_WHAT THIS TASK INVOLVES_. Output every line of the material exactly.

_DATASET EXTRACT_.
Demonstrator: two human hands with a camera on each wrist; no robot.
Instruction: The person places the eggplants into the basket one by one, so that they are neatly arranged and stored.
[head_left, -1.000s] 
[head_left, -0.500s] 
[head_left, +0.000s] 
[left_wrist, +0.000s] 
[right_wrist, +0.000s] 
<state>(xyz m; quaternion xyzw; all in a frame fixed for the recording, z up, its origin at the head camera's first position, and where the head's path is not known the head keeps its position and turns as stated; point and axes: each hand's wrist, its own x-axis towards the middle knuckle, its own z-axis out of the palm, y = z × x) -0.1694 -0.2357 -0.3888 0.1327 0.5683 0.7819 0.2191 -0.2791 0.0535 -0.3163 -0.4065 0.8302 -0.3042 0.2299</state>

_SOLVED PROBLEM_.
Demonstrator: two human hands with a camera on each wrist; no robot.
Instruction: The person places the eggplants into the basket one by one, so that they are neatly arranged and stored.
[head_left, -1.000s] 
[head_left, -0.500s] 
[head_left, +0.000s] 
[left_wrist, +0.000s] 
[right_wrist, +0.000s] 
<state>(xyz m; quaternion xyzw; all in a frame fixed for the recording, z up, its origin at the head camera's first position, and where the head's path is not known the head keeps its position and turns as stated; point and axes: each hand's wrist, its own x-axis towards the middle knuckle, its own z-axis out of the palm, y = z × x) -0.1694 -0.2357 -0.3888 0.1327 0.5683 0.7819 0.2191 -0.2791 0.0535 -0.3163 -0.4065 0.8302 -0.3042 0.2299</state>

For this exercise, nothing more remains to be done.